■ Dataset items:
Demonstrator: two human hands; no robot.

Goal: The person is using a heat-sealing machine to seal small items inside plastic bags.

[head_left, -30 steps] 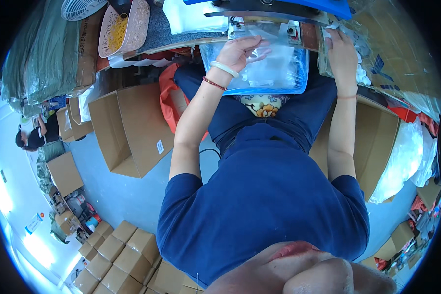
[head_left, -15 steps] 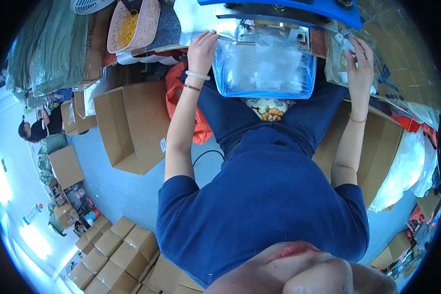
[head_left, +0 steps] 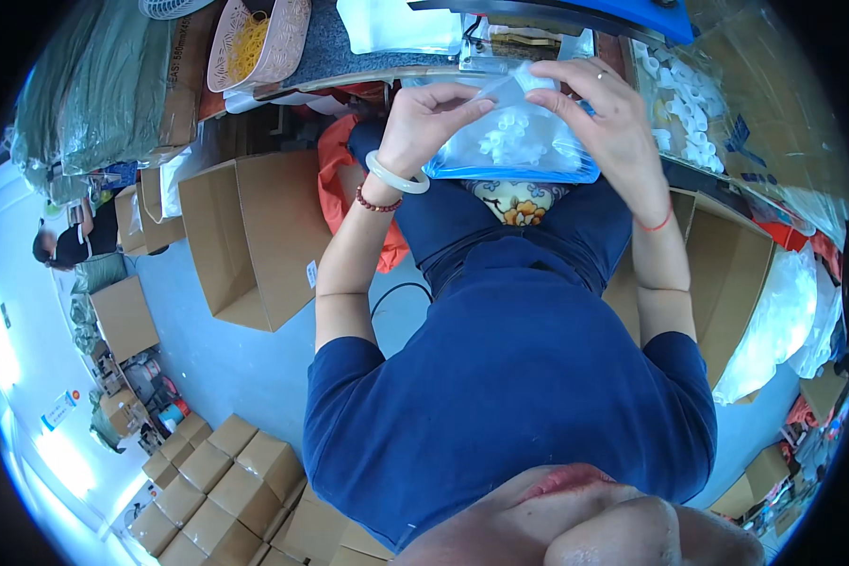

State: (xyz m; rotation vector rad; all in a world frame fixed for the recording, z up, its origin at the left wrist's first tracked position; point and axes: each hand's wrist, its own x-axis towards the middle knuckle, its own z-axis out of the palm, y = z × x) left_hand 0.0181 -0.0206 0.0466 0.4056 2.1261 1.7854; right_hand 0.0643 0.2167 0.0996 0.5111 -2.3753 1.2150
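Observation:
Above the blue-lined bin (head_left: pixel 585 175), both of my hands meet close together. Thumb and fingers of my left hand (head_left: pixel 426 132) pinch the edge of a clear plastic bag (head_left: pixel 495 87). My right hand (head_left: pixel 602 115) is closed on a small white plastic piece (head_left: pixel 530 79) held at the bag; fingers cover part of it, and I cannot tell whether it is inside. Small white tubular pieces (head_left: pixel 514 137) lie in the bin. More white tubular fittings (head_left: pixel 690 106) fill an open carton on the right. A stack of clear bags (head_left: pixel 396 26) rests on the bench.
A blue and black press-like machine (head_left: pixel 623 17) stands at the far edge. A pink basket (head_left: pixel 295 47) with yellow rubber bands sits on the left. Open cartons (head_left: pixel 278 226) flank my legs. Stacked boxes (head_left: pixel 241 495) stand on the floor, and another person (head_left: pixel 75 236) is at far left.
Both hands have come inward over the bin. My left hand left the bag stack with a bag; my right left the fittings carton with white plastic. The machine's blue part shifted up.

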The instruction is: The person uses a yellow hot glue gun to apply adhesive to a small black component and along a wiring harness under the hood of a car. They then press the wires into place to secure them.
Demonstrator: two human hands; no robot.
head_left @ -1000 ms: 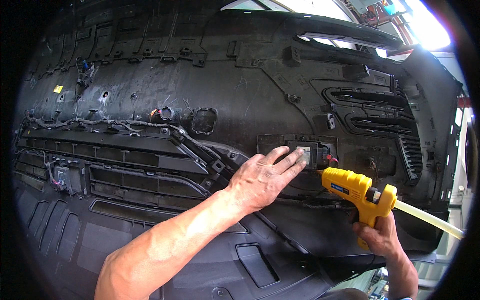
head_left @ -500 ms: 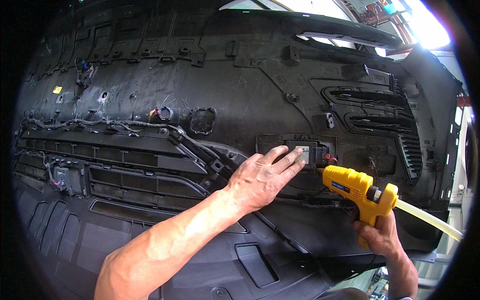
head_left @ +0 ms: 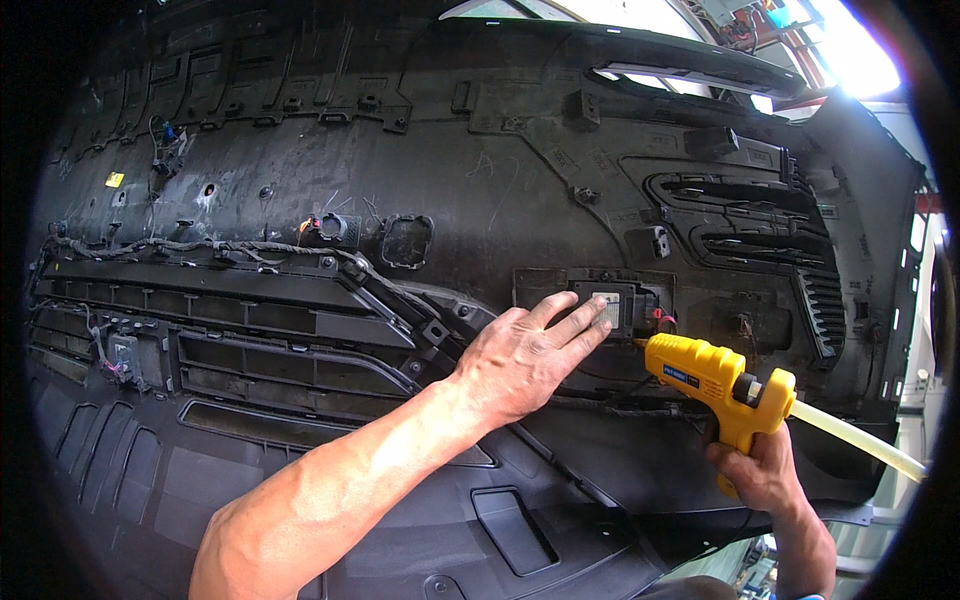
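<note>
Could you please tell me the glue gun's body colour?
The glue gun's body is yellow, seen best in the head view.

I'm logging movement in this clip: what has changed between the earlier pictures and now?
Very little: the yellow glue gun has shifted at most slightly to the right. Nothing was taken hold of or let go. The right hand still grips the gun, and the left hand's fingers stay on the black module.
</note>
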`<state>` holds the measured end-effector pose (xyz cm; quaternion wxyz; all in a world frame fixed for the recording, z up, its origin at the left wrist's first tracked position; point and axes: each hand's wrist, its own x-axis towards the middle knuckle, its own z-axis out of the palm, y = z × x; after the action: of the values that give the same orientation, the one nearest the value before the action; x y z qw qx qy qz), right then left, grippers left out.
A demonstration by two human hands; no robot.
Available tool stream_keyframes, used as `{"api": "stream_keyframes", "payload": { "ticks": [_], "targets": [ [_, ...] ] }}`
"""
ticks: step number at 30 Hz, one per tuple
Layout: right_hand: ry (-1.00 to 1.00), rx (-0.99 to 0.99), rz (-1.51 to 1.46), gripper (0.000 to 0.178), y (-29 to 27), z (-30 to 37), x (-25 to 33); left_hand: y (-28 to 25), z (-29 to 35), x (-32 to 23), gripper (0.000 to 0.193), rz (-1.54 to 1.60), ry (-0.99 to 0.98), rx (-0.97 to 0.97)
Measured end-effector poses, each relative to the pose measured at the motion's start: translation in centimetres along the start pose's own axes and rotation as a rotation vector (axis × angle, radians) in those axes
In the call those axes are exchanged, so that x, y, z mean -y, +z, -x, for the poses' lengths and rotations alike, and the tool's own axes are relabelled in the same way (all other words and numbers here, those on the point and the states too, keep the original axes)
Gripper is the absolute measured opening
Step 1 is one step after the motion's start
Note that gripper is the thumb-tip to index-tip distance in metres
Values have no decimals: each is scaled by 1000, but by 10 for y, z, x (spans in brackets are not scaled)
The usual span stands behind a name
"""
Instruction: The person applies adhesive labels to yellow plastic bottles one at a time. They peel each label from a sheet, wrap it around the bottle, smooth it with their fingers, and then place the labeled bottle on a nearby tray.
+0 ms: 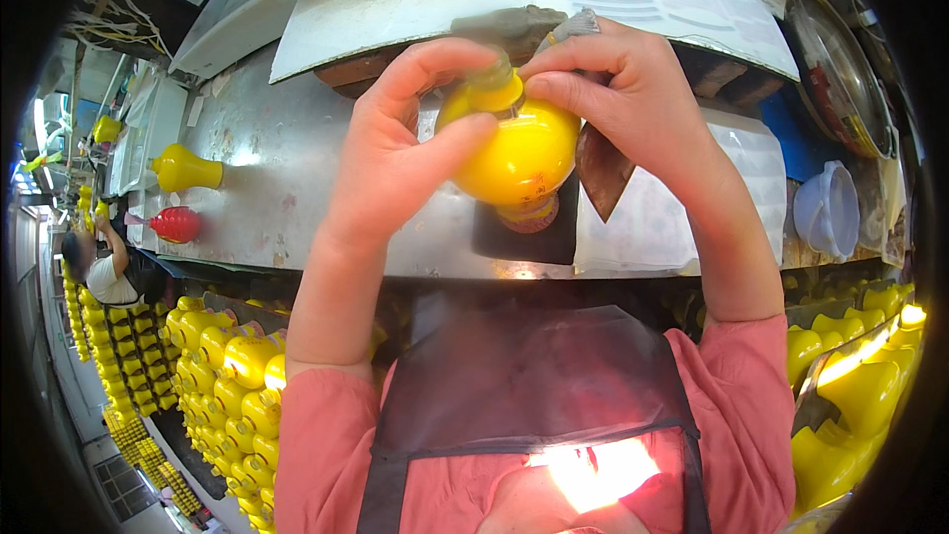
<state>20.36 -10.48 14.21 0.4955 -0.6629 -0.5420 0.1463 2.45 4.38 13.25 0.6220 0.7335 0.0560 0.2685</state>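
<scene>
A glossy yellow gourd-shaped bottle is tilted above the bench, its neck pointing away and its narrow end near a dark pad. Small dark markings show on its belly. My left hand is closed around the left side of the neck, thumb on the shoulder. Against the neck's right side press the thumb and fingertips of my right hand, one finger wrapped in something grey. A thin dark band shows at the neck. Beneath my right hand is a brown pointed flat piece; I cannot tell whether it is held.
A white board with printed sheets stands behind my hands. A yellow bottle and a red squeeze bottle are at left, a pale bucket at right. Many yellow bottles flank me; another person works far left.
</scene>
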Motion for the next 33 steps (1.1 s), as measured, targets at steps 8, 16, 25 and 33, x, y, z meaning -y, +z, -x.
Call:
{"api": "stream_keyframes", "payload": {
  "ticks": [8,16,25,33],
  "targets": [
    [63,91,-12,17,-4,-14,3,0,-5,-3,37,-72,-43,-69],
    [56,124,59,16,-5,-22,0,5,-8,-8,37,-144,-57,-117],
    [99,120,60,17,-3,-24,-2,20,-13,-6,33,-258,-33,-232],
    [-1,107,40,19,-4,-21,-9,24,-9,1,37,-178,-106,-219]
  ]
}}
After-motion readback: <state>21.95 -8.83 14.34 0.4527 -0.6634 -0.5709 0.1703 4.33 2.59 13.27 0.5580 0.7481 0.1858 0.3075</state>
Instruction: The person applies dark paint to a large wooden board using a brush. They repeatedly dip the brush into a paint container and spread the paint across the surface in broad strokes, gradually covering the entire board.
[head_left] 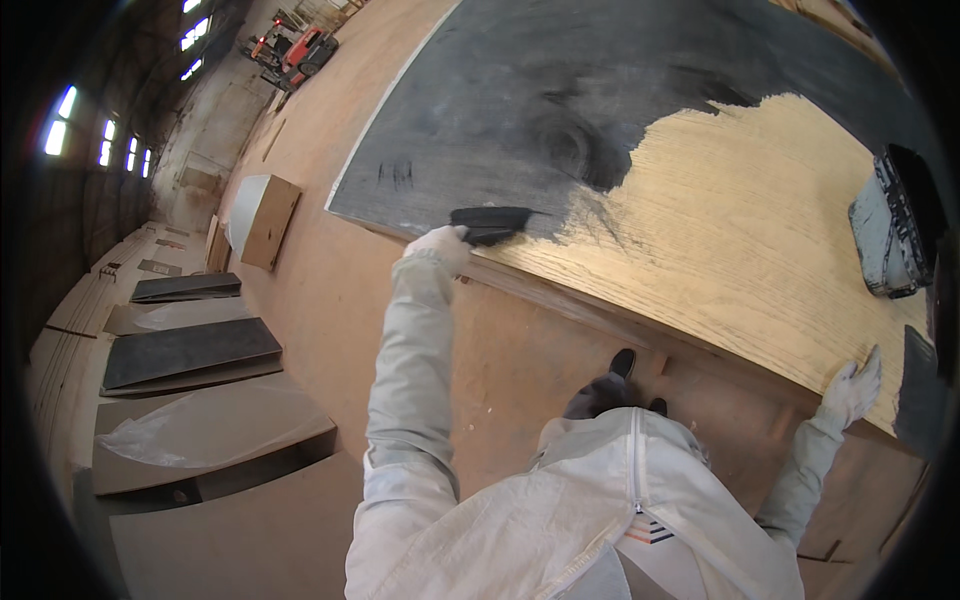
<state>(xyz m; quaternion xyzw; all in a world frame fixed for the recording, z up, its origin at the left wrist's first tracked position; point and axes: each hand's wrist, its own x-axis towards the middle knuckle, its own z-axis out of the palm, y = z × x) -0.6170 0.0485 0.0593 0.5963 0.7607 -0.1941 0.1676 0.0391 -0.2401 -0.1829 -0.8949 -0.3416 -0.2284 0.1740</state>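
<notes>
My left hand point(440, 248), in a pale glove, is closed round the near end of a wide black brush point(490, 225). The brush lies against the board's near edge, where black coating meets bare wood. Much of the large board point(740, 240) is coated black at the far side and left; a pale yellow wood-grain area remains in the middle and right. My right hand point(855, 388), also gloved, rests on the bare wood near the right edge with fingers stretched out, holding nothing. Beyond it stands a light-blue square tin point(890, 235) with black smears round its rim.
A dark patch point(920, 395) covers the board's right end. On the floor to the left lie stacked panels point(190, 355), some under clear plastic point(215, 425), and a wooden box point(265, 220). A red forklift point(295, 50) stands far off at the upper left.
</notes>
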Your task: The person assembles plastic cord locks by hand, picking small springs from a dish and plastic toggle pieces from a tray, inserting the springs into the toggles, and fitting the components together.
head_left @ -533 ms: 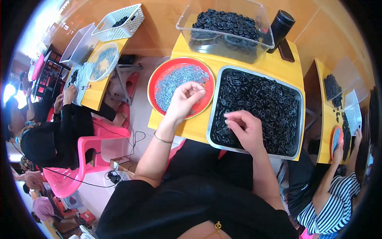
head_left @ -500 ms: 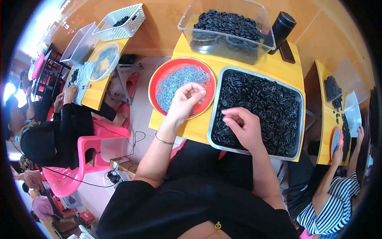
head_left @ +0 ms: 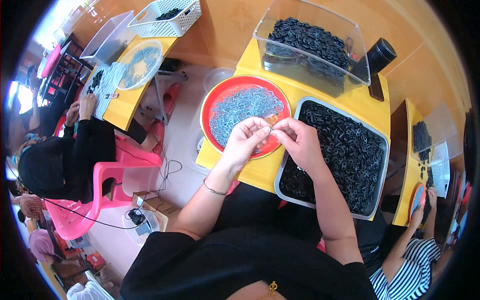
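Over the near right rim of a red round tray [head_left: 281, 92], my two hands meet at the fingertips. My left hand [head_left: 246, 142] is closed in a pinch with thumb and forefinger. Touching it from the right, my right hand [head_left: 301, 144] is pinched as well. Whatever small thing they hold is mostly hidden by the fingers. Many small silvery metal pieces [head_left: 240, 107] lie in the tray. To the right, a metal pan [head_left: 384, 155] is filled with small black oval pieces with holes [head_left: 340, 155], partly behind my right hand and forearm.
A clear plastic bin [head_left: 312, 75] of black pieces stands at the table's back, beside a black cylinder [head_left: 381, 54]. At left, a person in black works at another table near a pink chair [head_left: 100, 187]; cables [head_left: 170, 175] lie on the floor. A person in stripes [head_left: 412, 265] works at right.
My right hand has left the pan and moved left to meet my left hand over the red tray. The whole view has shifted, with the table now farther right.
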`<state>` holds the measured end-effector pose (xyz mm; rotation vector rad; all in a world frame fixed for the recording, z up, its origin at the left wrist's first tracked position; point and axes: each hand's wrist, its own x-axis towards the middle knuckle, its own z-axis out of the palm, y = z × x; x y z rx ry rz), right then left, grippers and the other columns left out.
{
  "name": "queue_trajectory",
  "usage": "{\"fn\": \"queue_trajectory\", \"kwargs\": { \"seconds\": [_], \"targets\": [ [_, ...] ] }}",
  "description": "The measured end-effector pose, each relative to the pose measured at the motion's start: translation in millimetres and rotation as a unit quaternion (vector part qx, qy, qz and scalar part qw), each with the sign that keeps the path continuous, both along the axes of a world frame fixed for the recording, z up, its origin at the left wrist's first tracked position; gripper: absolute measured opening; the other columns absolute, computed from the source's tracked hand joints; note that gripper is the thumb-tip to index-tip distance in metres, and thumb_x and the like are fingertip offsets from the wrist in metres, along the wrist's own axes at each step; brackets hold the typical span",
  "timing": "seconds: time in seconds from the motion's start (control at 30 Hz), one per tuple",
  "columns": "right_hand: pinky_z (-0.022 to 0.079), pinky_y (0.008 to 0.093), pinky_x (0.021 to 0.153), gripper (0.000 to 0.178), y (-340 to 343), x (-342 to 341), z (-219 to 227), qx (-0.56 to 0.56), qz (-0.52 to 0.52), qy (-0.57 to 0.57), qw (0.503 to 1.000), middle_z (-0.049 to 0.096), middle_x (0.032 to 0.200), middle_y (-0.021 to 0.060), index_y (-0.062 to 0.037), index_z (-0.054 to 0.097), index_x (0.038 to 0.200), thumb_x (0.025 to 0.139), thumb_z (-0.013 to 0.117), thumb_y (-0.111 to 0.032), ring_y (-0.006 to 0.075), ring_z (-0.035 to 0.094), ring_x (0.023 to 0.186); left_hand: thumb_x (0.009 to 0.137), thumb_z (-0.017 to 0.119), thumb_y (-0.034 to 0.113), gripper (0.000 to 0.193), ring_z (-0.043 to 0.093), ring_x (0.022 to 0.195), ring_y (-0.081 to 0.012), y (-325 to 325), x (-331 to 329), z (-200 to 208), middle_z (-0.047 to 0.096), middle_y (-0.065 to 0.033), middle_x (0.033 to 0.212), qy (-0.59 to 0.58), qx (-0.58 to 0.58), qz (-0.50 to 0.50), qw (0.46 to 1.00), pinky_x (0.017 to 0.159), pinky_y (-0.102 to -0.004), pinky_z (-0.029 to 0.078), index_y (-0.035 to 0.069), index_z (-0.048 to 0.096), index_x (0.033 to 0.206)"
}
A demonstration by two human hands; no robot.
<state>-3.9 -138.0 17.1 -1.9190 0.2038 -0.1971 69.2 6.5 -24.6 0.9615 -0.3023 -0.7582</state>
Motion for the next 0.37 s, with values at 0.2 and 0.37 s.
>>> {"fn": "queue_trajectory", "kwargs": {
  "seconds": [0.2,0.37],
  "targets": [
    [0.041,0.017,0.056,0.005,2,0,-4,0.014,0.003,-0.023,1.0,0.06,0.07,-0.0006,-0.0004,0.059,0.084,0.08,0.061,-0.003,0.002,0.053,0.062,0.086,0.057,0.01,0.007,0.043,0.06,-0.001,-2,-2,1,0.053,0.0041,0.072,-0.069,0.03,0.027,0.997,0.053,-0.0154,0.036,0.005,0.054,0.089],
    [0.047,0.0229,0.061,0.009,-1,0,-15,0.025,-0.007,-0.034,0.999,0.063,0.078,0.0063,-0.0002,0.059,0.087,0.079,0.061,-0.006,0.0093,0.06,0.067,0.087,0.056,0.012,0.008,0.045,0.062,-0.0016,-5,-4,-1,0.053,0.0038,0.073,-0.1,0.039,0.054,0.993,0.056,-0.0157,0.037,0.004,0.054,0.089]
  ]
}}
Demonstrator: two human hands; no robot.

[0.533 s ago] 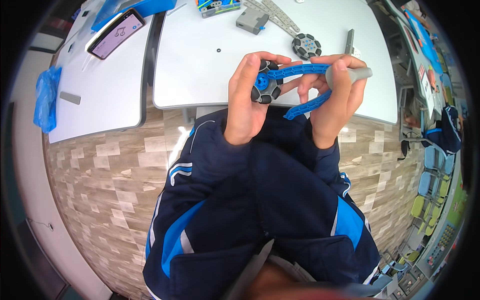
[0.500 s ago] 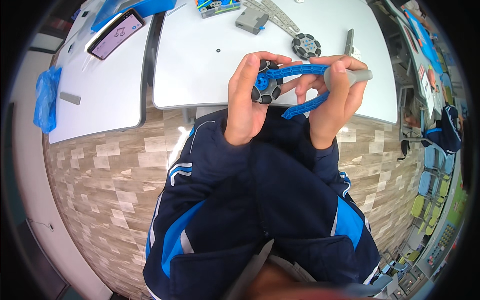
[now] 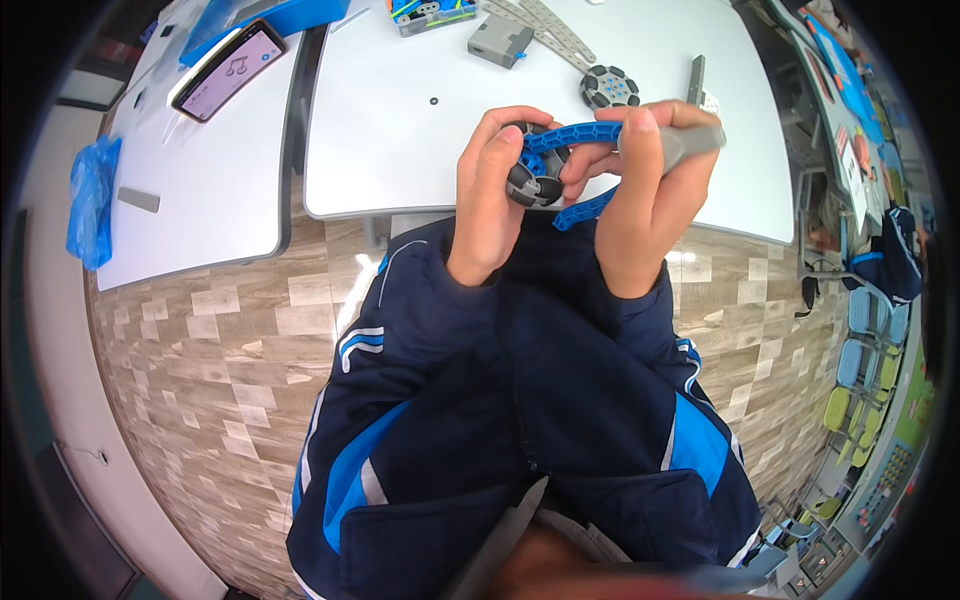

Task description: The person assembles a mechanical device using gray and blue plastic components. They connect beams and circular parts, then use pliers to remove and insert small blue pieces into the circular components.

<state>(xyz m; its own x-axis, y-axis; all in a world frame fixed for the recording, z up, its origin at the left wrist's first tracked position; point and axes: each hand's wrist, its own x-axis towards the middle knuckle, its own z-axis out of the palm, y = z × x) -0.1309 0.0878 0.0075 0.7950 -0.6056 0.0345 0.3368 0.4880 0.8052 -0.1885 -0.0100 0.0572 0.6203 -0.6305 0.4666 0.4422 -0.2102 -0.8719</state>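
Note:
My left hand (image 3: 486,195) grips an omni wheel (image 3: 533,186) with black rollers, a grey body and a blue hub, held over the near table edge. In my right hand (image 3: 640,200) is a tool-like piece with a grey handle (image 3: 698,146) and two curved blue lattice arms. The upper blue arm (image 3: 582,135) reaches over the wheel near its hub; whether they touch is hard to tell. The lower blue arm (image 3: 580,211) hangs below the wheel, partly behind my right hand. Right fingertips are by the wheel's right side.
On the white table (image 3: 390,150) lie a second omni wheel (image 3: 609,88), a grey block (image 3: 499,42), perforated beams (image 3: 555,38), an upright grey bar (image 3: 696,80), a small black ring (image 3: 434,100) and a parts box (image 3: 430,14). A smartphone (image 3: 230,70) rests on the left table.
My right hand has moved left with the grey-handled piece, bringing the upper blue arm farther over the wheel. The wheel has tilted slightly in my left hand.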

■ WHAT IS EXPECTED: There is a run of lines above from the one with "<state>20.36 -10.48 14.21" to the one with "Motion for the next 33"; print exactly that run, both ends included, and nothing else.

■ EXERCISE ANSWER:
<state>20.36 -10.48 14.21 0.4955 -0.6629 -0.5420 0.1463 2.45 4.38 13.25 0.6220 0.7335 0.0560 0.2685</state>
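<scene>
A glossy yellow gourd-shaped bottle is tilted above the bench, its neck pointing away and its narrow end near a dark pad. Small dark markings show on its belly. My left hand is closed around the left side of the neck, thumb on the shoulder. Against the neck's right side press the thumb and fingertips of my right hand, one finger wrapped in something grey. A thin dark band shows at the neck. Beneath my right hand is a brown pointed flat piece; I cannot tell whether it is held.
A white board with printed sheets stands behind my hands. A yellow bottle and a red squeeze bottle are at left, a pale bucket at right. Many yellow bottles flank me; another person works far left.
</scene>
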Motion for the next 33 steps (1.1 s), as measured, targets at steps 8, 16, 25 and 33, x, y, z meaning -y, +z, -x.

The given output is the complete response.